Required Skills and Experience
Education A Master’s degree in English or related field. Possession of a PHD in Gender, Human Rights, Women’s Access to Justice or related field is an added advantage Experience
  • A minimum of 10 years as a Senior Professional Editor and Designer in Gender, VAWG and women’s access to justice,

  • Ability to edit documents for non-specialized audiences, or technical publications on specialized topics

  • Experience creating/editing documents for adoption/publication, and use by persons with varying levels of education would be an asset

  • Sensitivity to nuances and the ability to think and write analytically

  • Experience with copy editing of data-rich publications

  • Demonstrated understanding of international human rights issues and/or gender, women’s human rights, violence against women and girls and Women’s Access to justice

  • Ability to effectively grasp and incorporate comments from multiple authors to fit a defined publication style and format

  • Experience in various graphic design softwares

  • Knowledge of the Ugandan Gender, access to justice and VAW context would be an asset

  • Experience working with the UN system would be an asset.

Language Requirements
  • Fluency in written and spoken English is essential

  • Working knowledge of another official UN language is an asset;

  • Knowledge of Uganda and the Great Lakes region is an asset

Application Procedure
  • Interested individuals should submit their online applications not later than 15th September 2020.

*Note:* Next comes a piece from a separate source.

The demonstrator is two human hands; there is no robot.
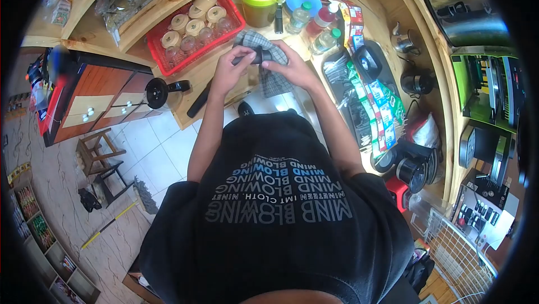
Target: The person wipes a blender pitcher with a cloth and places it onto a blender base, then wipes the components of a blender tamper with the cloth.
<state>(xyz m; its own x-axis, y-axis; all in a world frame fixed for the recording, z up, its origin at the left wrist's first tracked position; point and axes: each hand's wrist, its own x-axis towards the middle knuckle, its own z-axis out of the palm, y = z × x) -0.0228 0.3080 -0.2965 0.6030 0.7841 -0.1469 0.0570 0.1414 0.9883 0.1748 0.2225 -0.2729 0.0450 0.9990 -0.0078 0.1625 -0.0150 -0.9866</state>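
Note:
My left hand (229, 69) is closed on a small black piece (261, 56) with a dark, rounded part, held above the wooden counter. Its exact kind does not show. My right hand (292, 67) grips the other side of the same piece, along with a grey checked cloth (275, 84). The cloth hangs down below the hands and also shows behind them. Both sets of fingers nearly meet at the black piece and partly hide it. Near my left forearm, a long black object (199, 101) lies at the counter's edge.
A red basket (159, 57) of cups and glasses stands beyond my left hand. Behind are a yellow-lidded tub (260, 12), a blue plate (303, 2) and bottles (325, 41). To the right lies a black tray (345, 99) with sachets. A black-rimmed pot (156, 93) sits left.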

  • Online application form with brief description of why one considers themselves the most suitable for the assignment; and

  • Personal UN P11 Forms for key personnel, indicating all experience from similar projects and specifying the relevant assignment period (from/to), as well as the email and telephone contacts of at least three (3) professional references.

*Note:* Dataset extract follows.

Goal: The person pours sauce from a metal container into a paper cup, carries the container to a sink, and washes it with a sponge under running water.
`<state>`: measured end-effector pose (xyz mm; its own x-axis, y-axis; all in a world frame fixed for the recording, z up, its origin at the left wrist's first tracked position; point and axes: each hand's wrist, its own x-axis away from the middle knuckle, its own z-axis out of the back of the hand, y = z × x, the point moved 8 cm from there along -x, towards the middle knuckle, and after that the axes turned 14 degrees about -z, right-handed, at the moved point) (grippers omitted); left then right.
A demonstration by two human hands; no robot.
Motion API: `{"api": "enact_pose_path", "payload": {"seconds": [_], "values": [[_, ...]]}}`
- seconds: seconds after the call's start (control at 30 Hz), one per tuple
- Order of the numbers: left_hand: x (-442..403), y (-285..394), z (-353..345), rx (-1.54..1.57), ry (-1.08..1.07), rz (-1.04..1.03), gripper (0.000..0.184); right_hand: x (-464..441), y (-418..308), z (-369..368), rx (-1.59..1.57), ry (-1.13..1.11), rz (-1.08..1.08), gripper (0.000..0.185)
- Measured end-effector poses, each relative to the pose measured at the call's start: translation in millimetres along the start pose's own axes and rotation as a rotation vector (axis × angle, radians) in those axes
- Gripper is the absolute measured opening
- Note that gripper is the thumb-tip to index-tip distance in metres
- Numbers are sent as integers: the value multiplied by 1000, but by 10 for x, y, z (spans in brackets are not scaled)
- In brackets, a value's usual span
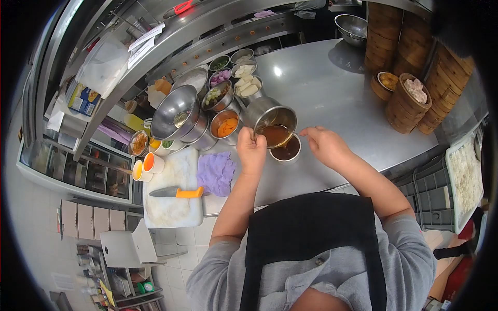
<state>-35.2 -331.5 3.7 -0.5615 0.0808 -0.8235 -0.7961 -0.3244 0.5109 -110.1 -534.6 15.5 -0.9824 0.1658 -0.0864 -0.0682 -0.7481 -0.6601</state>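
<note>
Apron: black [311, 223], over a grey shirt at the bottom centre of the frame.
Cutting board: white [174, 211], left of centre; the orange-handled knife [179, 192] lies on it, blade toward the left edge.
Cloth: purple [215, 175], crumpled beside the knife, near the board's right side.
Left hand: fist closed [252, 151] on the lower left edge of the metal pot [270, 111] — handle or rim, I cannot tell.
Right hand: fingers drawn together [324, 147], just right of the pot; whether they pinch anything, I cannot tell.
Pot: mid-frame, tilted, mouth facing the lower right, brown liquid inside.
White bowl: below the pot's mouth [294, 157], standing on the steel counter [321, 88], dark brown liquid in it.
Tins: left of the pot, one with orange slices [227, 127], another with pale blocks [248, 86].
Mixing bowl: wide, steel [175, 112], farther left.
Bamboo steamers: stacked [410, 111] at the upper right — pale food in the front one.
Metal bowl: [351, 29] near the top edge, right of centre.
</note>
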Motion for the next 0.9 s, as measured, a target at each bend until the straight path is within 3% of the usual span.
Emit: {"api": "enact_pose_path", "payload": {"seconds": [0.07,0.1,0.17,0.3,0.5,0.9], "values": [[11,-170,-20,117,13,187,21,-21,-59,21,-1,-5,7,25],[-11,-167,-18,118,11,186,21,-25,-103,34,0,-11,17,25],[19,-272,-51,373,83,396,21,-7,-206,105,-9,9,46,24],[-71,-139,23,318,62,259,21,5,-380,236,78,102,122,25],[-4,-134,-2,390,68,251,21,-38,-430,199,323,151,90,25],[-40,-271,-17,315,62,238,23,183,-330,213,190,42,105,24]]}}
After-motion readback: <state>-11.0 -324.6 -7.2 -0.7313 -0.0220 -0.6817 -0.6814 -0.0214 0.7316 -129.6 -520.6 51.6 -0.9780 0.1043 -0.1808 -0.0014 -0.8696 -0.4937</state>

  • The financial proposal shall specify a total lump sum amount, and payment terms around the specific and measurable deliverables of the TOR. Payments are based upon output, i.e. upon delivery of the services specified in the TOR, and deliverables accepted and certified by UN Women.

  • The financial proposal must be all-inclusive and take into account various expenses that will be incurred during the contract, including: the daily professional fee; cost of travel from the home base to the duty station and vice versa, where required; living allowances at the duty station; communications, utilities and consumables; life, health and any other insurance; risks and inconveniences related to work under hardship and hazardous conditions (e.g., personal security needs, etc.), when applicable; and any other relevant expenses related to the performance of services under the contract.

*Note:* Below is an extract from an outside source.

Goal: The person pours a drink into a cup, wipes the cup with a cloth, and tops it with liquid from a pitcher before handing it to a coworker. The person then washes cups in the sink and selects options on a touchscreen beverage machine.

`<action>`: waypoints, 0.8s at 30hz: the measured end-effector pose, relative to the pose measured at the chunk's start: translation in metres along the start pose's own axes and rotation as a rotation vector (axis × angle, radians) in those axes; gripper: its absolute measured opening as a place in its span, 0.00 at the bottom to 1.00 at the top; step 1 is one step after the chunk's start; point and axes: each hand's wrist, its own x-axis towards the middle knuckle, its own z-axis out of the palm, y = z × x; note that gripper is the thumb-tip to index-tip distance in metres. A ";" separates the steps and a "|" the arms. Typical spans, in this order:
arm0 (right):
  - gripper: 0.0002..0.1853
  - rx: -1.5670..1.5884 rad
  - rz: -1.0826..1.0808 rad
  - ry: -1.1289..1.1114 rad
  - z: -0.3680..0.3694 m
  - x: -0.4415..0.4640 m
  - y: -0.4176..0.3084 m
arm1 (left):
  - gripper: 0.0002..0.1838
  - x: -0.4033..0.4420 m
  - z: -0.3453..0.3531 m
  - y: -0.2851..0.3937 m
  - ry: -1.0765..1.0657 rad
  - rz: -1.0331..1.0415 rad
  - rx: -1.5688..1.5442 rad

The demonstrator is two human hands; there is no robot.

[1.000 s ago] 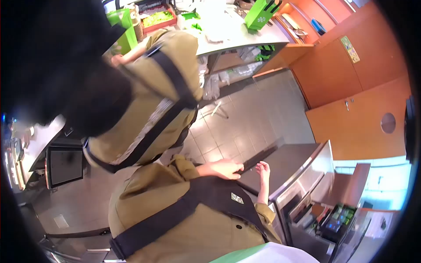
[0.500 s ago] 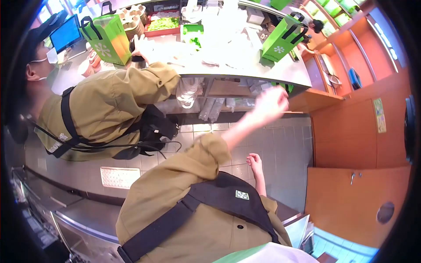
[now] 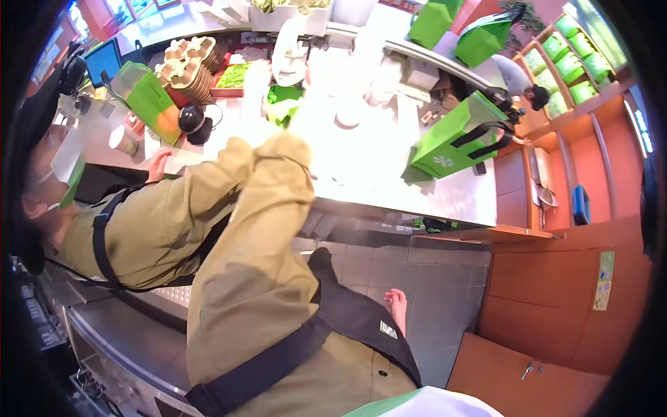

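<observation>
My left arm reaches over the counter, and its brown sleeve (image 3: 278, 201) ends close to a bright green item (image 3: 281, 104). Glare washes out my left hand, so its fingers and anything in them cannot be made out. My right hand (image 3: 396, 304) hangs low by my apron (image 3: 347, 316), fingers loosely curled and apart, holding nothing. A green carry bag (image 3: 448, 142) with black handles stands on the right part of the counter. To the left of my sleeve, a co-worker's sleeve (image 3: 184, 187) also reaches over the counter.
Stacked cardboard cup carriers (image 3: 187, 66), a red tray (image 3: 233, 80) of green pieces, a black round-headed device (image 3: 194, 124) and another green bag (image 3: 147, 101) stand at the left. Orange cabinets (image 3: 549, 299) border the floor on the right. Another person bends beyond the counter.
My left arm has swung from the right over to the left, onto the counter. My view has shifted nearer the counter. My right hand stays low at my side.
</observation>
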 end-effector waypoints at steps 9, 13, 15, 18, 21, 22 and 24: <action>0.09 -0.189 0.045 -0.196 0.029 0.081 -0.036 | 0.09 -0.263 0.040 -0.018 -1.058 0.371 -0.427; 0.10 -0.411 0.053 -0.458 0.049 0.115 -0.062 | 0.19 -0.367 0.005 -0.168 -1.096 -0.270 0.133; 0.10 -0.522 0.034 -0.587 0.074 0.135 -0.073 | 0.16 -0.418 -0.022 -0.239 -0.905 -0.390 0.160; 0.10 -0.683 0.016 -0.766 0.123 0.156 -0.082 | 0.15 -0.534 -0.059 -0.287 -0.334 -0.767 0.205; 0.10 -0.884 -0.006 -0.942 0.185 0.152 -0.078 | 0.16 -0.642 -0.058 -0.291 0.371 -1.307 -0.275; 0.10 -0.944 -0.018 -0.995 0.208 0.146 -0.075 | 0.18 -0.655 -0.061 -0.262 0.670 -1.412 -0.426; 0.10 -1.043 -0.048 -1.082 0.253 0.122 -0.062 | 0.19 -0.716 -0.039 -0.281 0.588 -1.324 -0.321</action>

  • In general, UN Women will not accept travel costs exceeding those of an economy class ticket. Should an International Consultant wish to travel on a higher class he/she should do so using their own resources.

  • If the Offeror is employed by an organization/company/institution, and he/she expects his/her employer to charge a management fee in the process of releasing him/her to UN Women under a Reimbursable Loan Agreement (RLA), the Offeror must indicate at this point, and ensure that all such costs are duly incorporated in the financial proposal submitted to UN Women.

  • The Financial Proposal is to be submitted along with the P11 form and writing sample/link.

  • Please provide a short (1000 words) writing sample, or link to a similar project that you have completed. Applications without sample/link will not be considered.

Note: The above documents need to be submitted and uploaded to the online application system as one document. UNDP is committed to achieving workforce diversity in terms of gender, nationality and culture. Individuals from minority groups, indigenous groups and persons with disabilities are equally encouraged to apply. All applications will be treated with the strictest confidence. UNDP does not tolerate sexual exploitation and abuse, any kind of harassment, including sexual harassment, and discrimination. All selected candidates will, therefore, undergo rigorous reference and background checks.